Gold sold his namesake gym in the 1970s and went on to found Marina Del Rey, California-based World Gym, where he continued to work until near the end of his life. Both operations have grown into sprawling international chains.

Gold’s Gym International was sold to privately held TRT Holdings, Inc., which owns Omni Hotels, last month in a deal the Los Angeles Times said was valued at $160 million.

Gold, who had carried dumbbells with him on merchant marine voyages for decades, hand-welded and designed much of the equipment in his original gym, including cable-based gear that bodybuilders came to rely on to push their muscles to exhaustion.

Tough-minded place
He also set the tone for the gym—a tough-minded place where “the only music was sweating and grunting,” said Michael Uretz, Gold’s longtime friend and business partner at World Gym.

“He put his gym in a place where he wanted to be,” Uretz said. “In the sun, on the beach and with cheap rent.
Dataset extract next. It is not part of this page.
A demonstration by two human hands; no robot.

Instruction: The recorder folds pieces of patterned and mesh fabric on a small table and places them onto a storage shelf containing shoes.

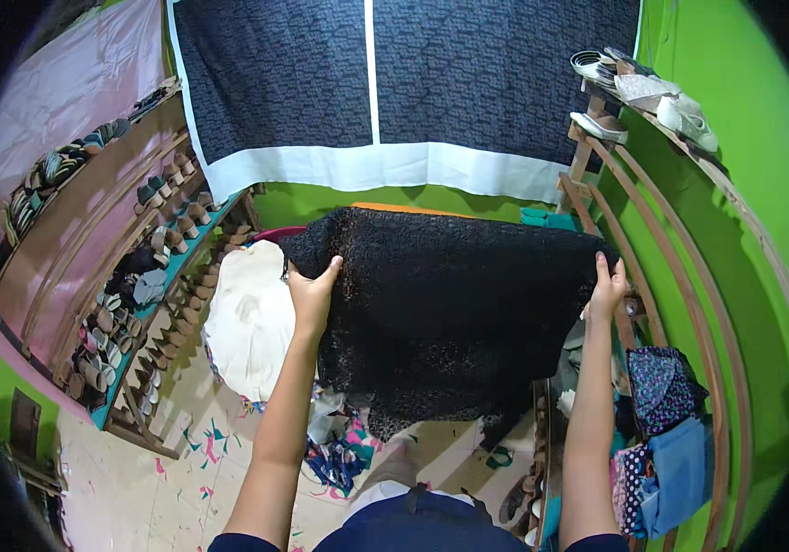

Because in those days bodybuilders had no money.”

In the years since, weight lifting went from the fringe to the mainstream, Venice became one of the most expensive neighborhoods in the United States, and Schwarzenegger, once an unknown Austrian immigrant, went on to become first a major Hollywood action star and then governor of California.

But in the early 197Os, Gold was still charging just $45 for a year membership and bodybuilders would crowd a nearby restaurant featuring six eggs and toast for $1, Uretz said.

'Deeply saddened'
Schwarzenegger issued a statement Monday saying he was ”deeply saddened” by Gold’s death.

“Joe was a trusted friend and a father figure and was instrumental in my training during my days as a bodybuilder,” Schwarzenegger said. “Gold’s Gym was not only a training facility, but it became a home to me.

“In 1968, when I came to America, Gold’s Gym was the gym where I first went to work out. Joe looked after me and encouraged me and his dry sense of humor was a daily feature of the gym,” he said.

“He and Arnold really put fitness on the map,” Uretz said. ”And Joe did it by making gym equipment and by catering to the people he liked—bodybuilders.”

Gold, who had suffered from heart and kidney problems, had been hospitalized in Marina Del Rey on Friday.

A U.S. Navy veteran during World War Two, Gold had also been troubled through his life by pain from a back injury he suffered during the 1944 Battle of Leyte when a torpedo blew up near his ship, Uretz said.

Gold was never married and leaves no survivors.

“All of us at Gold’s Gym are saddened about the passing of Joe Gold,” Gold’s Gym International Chief Executive Gene LaMott said in a statement. “He was an icon in the bodybuilding and fitness industry and we will never forget his contributions.”